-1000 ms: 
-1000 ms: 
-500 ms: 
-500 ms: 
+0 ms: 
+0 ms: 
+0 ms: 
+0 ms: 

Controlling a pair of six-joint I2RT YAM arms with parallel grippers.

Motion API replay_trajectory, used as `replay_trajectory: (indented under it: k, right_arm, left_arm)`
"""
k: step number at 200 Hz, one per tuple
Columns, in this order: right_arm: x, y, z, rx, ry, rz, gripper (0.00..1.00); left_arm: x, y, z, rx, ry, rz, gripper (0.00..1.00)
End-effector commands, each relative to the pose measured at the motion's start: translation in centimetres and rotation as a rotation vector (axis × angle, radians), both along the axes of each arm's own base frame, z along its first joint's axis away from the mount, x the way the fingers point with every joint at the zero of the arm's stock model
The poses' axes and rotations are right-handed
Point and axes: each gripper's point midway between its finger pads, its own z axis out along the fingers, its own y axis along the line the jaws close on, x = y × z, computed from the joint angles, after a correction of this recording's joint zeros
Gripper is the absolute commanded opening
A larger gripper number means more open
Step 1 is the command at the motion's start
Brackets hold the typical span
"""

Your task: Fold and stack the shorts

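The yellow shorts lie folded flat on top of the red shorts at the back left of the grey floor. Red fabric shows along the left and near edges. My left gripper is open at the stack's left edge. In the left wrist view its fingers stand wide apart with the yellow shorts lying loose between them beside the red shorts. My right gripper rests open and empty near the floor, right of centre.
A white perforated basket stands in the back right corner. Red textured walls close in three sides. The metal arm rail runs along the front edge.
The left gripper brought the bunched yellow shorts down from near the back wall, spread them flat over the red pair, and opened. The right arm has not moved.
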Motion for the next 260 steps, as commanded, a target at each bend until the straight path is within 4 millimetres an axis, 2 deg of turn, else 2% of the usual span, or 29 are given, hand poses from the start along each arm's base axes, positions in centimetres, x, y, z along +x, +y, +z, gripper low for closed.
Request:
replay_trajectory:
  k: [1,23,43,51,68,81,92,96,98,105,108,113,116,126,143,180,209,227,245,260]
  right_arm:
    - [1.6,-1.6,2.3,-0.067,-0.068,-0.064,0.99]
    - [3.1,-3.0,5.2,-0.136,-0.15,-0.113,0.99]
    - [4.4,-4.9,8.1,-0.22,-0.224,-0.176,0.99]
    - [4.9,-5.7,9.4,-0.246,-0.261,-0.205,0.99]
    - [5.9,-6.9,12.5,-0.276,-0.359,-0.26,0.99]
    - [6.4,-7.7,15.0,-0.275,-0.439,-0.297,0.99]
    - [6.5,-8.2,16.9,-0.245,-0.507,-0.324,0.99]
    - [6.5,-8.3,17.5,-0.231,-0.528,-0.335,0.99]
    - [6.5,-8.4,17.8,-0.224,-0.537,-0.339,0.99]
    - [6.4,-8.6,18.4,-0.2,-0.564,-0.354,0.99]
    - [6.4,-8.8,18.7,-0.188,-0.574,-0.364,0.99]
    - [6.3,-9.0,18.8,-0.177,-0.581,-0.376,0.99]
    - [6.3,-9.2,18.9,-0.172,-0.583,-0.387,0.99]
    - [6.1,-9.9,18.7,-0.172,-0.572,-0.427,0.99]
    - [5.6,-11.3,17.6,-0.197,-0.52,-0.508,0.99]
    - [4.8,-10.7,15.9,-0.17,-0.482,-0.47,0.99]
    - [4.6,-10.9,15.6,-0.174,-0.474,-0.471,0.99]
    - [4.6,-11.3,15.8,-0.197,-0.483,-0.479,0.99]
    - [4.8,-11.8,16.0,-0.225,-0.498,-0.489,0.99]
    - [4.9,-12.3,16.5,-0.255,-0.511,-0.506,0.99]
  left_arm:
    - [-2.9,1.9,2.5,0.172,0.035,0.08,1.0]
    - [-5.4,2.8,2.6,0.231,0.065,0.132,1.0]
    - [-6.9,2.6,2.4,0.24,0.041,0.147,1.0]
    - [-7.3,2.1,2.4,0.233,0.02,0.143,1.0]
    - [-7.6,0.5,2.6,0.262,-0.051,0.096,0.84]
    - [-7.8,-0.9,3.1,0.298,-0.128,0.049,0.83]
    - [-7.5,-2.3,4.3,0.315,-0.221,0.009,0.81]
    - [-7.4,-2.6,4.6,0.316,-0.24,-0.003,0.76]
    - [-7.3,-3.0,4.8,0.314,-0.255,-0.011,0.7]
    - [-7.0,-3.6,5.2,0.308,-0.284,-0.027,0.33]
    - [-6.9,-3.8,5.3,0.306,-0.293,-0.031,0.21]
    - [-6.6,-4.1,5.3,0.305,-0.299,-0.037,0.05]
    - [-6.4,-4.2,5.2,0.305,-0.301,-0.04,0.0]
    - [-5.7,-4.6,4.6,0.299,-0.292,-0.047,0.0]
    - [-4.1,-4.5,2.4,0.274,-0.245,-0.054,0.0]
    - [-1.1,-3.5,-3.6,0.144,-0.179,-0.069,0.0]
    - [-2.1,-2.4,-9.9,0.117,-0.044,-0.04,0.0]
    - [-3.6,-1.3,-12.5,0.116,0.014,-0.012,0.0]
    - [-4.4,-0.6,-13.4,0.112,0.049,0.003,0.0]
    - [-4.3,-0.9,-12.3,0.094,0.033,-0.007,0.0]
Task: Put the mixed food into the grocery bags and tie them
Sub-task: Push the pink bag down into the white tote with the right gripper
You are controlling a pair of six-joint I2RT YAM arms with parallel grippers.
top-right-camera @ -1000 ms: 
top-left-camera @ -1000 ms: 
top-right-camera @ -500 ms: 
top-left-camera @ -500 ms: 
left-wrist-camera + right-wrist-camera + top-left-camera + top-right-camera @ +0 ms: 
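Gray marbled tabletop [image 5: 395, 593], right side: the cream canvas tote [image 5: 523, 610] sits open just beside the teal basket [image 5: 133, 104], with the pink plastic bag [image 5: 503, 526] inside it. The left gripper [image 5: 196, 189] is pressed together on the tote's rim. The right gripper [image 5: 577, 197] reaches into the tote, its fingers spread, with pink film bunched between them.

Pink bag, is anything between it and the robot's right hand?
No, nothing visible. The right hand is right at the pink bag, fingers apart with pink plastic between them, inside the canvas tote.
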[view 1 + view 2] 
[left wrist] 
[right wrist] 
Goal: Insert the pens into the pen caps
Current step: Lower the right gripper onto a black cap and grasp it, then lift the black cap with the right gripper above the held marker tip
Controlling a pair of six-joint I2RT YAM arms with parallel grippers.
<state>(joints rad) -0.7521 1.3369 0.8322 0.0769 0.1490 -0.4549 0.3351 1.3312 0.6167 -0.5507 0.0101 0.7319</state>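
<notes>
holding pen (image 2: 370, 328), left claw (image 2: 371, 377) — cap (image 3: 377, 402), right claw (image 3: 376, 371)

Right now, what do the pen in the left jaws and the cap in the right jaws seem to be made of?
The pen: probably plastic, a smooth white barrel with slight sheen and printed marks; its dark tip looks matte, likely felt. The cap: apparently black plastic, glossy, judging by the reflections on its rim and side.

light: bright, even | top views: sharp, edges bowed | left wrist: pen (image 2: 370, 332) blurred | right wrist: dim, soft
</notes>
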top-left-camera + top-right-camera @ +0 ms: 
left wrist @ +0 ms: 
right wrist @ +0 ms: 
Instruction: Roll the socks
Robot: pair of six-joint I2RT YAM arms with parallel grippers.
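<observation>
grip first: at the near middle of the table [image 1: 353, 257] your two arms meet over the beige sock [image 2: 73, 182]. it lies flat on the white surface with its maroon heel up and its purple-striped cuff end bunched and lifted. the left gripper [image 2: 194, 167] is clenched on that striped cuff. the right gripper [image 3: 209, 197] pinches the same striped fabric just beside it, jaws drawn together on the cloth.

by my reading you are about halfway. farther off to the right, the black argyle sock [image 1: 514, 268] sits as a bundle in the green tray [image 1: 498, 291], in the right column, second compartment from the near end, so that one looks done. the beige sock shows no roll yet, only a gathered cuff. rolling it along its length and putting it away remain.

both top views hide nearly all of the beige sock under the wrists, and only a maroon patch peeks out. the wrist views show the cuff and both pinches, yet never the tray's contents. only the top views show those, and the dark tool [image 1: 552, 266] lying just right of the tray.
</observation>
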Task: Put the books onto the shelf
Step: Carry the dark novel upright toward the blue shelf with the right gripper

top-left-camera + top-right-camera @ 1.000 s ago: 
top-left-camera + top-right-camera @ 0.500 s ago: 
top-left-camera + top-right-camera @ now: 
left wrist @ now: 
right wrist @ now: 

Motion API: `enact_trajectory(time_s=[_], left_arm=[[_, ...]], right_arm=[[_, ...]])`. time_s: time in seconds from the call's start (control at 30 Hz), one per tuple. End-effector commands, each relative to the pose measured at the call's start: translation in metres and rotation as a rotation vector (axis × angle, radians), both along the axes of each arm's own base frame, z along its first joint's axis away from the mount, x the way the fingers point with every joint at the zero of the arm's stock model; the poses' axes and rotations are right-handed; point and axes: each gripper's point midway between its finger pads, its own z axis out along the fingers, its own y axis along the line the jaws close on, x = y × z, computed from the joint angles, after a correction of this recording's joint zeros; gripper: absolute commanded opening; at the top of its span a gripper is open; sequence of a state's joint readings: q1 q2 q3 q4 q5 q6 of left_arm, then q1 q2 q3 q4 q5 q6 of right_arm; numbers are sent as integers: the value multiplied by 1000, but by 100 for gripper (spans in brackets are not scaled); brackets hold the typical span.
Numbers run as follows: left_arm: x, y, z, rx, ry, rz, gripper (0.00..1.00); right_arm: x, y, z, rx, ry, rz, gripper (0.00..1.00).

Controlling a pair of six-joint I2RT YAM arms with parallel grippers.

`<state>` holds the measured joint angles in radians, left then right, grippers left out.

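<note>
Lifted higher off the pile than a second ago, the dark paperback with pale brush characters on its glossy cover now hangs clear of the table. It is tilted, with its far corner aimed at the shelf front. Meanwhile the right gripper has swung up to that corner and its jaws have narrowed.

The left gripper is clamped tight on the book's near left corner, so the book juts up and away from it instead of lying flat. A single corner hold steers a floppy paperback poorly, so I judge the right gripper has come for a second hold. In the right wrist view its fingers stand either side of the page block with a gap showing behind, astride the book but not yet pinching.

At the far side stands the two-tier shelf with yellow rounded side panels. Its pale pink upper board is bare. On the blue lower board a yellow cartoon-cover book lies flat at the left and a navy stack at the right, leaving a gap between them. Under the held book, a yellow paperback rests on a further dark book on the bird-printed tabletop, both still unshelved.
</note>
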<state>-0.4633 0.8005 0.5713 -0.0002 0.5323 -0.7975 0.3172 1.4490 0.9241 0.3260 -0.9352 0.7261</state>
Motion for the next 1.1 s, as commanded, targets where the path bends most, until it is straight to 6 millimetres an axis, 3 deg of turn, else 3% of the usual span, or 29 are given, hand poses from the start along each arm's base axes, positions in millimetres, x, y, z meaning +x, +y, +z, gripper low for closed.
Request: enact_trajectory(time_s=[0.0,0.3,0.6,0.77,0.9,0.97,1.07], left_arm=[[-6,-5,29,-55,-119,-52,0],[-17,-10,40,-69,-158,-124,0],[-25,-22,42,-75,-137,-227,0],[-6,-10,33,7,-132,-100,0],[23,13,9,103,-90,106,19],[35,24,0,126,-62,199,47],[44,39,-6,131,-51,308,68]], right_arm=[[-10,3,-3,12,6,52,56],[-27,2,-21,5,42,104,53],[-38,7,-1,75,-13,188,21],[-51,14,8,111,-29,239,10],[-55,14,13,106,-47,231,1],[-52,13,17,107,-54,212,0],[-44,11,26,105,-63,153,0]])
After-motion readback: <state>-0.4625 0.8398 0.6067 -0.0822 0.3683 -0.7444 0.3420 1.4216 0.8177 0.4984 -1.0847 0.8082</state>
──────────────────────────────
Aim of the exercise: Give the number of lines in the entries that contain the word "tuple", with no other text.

Task result: 2